Run this for at least 2–3 weeks before upgrading to 0.8.0. It catches PRs that add a peer without auth before they land.

Step 5 — Flip the default locally (dry-run)

Before 0.8.0 ships, you can opt-in early:

# fleet.yaml
rpc:
auth:
enabled: true # opt-in to the 0.8.0 default today

Re-run your soak tests.
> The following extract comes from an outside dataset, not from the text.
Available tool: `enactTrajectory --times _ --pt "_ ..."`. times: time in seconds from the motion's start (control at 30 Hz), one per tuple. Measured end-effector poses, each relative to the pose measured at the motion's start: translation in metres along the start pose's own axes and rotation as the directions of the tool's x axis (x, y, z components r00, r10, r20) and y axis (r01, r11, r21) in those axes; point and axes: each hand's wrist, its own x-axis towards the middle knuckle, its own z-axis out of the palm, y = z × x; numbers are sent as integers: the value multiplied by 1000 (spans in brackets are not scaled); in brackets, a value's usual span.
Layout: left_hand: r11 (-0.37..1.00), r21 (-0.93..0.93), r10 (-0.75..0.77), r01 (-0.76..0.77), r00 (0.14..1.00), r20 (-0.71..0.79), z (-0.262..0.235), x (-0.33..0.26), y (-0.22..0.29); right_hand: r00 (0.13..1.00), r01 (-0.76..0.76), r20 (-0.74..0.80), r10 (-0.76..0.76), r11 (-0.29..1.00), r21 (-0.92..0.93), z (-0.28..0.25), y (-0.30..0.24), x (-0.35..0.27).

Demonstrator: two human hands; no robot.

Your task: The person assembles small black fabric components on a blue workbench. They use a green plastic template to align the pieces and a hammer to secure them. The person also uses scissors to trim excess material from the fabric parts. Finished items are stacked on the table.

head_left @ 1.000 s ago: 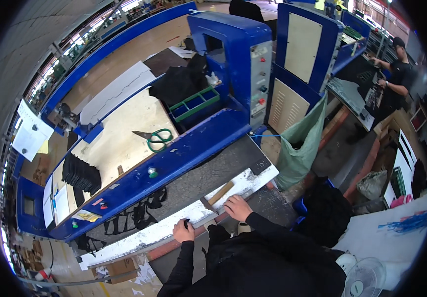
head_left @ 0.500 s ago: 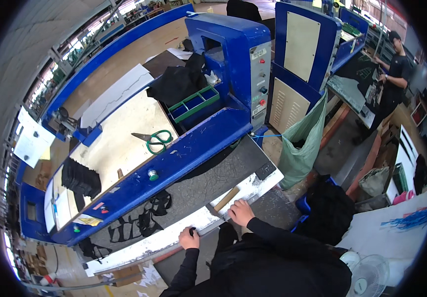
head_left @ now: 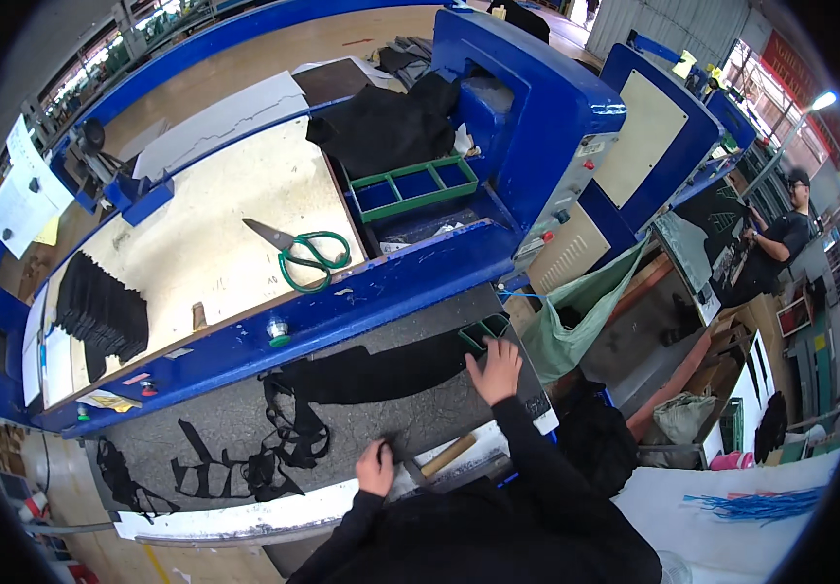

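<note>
My right hand lies with spread fingers at the right end of a black fabric strip, just below a green-edged cutting die. The strip is spread over the dark, scratched cutting board. Nearer the board's front edge, my left hand is closed, with a small black bit showing at its fingers. Whatever it grips is too small to name. Between the hands, a wooden-handled tool rests along the white front strip. Cut black fabric scraps lie left of my left hand.
Behind the board runs the blue press machine. Green-handled scissors, a stack of black pieces and a green divided frame sit on it. A pale green sack hangs at right. A co-worker stands far right.
My right hand has gone from the front edge up onto the board, beside the cutting die. More of the black strip shows now. The whole view has shifted; my left hand stays near the front edge.
</note>
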Motion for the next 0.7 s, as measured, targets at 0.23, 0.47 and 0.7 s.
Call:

If a peer still boots with AUTH_REJECTED, the inspector missed something — please open an issue with the --json output.

Step 6 — Upgrade to 0.8.0

Once CI has been green on --strict for 2+ weeks:

bun add -D @declaragent/cli@^0.8
declaragent fleet validate
declaragent fleet up -d

Fleets that skipped the pre-flight will see this at boot:

✗ AUTH_REJECTED: peer "pr-reviewer" on agent "concierge" has no `auth:` block.
Since 0.8.0, `rpc.auth.enabled` defaults to true when rpc-peers.yaml is present.
Remediation: run `declaragent fleet audit-rpc --suggest-enable` and paste
the generated auth block into agents/concierge/rpc-peers.yaml.

Rollback

If you need to delay the flip (e.g. mid-incident), opt back out temporarily:

rpc:
auth:
enabled: false # temporary — re-enable before end of sprint

This is a compatibility knob, not a supported long-term mode. Set a reminder; rpc.auth.enabled: false will be removed in a future minor.